Gravitational effective action and entanglement entropy in UV modified theories with and without Lorentz symmetry
Dmitry Nesterov, Sergey N. Solodukhin
TL;DR
This work analyzes how UV modifications to field propagators, including Lorentz-invariant higher-derivative and non-Lorentz-invariant Lifshitz-type operators, influence low-energy gravitational couplings and entanglement entropy. Employing generalized heat-kernel methods and the replica trick on conical spaces, it derives how the cosmological constant and Newton's constant are induced and how entanglement entropy scales with the entangling surface area. The results show that UV modifications can alter the divergence structure (e.g., quadratic, logarithmic) but do not universally eliminate UV divergences; notably, Lifshitz-type UV terms can render extrinsic-curvature couplings UV-finite under certain conditions, while entropy remains area-law controlled and largely insensitive to Lorentz symmetry. Together, these findings illuminate the interplay between UV physics and gravitational effective actions, with implications for quantum gravity and condensed-matter analogs.
Abstract
We calculate parameters in the low energy gravitational effective action and the entanglement entropy in a wide class of theories characterized by improved ultraviolet (UV) behavior.

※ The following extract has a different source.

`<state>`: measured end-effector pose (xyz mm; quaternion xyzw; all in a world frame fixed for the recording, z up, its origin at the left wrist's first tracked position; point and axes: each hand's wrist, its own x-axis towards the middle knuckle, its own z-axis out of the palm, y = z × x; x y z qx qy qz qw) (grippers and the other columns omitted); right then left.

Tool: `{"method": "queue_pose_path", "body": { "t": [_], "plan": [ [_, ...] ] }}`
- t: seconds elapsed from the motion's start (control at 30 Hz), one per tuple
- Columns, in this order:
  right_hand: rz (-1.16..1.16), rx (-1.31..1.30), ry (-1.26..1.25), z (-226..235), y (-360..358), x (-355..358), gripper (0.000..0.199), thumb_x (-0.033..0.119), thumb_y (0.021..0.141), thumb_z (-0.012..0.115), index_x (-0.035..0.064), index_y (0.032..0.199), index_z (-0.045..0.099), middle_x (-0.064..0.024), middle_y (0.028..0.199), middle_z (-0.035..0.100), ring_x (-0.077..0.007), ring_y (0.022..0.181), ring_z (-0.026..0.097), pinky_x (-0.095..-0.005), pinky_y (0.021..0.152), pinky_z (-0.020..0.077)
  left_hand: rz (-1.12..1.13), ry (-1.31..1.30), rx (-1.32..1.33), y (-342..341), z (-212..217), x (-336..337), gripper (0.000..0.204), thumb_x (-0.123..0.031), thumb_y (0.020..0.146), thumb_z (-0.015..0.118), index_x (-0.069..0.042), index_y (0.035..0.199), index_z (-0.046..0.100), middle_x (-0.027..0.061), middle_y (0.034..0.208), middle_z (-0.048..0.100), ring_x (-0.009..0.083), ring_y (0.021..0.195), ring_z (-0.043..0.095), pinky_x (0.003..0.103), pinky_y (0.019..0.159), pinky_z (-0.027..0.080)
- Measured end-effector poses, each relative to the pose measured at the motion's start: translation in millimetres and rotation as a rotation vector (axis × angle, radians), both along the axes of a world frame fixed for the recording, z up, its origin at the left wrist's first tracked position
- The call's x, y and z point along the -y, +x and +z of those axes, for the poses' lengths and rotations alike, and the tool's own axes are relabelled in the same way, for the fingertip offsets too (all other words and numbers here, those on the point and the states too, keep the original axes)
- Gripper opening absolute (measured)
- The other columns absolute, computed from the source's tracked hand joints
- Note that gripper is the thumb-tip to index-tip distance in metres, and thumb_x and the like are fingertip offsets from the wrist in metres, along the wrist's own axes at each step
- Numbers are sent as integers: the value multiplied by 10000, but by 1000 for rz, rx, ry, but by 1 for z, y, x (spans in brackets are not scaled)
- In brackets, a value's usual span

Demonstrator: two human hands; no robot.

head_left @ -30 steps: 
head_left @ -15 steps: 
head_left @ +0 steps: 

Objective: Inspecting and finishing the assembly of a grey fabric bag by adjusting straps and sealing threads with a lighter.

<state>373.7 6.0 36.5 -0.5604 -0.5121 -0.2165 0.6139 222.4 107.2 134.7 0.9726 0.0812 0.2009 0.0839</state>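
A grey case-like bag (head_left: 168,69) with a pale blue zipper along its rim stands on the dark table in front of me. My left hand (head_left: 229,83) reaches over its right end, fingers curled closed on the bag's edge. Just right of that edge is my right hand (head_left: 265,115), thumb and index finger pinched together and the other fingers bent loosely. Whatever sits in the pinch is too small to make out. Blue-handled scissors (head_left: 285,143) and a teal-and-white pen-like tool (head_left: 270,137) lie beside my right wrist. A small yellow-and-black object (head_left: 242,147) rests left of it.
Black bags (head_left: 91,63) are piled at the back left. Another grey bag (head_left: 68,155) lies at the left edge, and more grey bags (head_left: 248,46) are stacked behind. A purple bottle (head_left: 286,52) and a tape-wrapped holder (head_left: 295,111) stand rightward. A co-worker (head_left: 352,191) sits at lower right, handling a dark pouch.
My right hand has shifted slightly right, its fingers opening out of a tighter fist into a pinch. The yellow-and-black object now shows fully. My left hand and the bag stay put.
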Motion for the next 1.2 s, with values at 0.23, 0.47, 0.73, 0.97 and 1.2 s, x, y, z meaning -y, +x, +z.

These include i) local and non-local Lorentz invariant theories in which inverse propagator is modified by higher-derivative terms and ii) theories described by non-Lorentz invariant Lifshitz type field operators. We demonstrate that the induced cosmological constant, gravitational couplings and the entropy are sensitive to the way the theory is modified in UV. For non-Lorentz invariant theories the induced gravitational effective action is of the Horava-Lifshitz type. We show that under certain conditions imposed on the dimension of the Lifshitz operator the couplings of the extrinsic curvature terms in the effective action are UV finite. Throughout the paper we systematically exploit the heat kernel method appropriately generalized for the class of theories under consideration.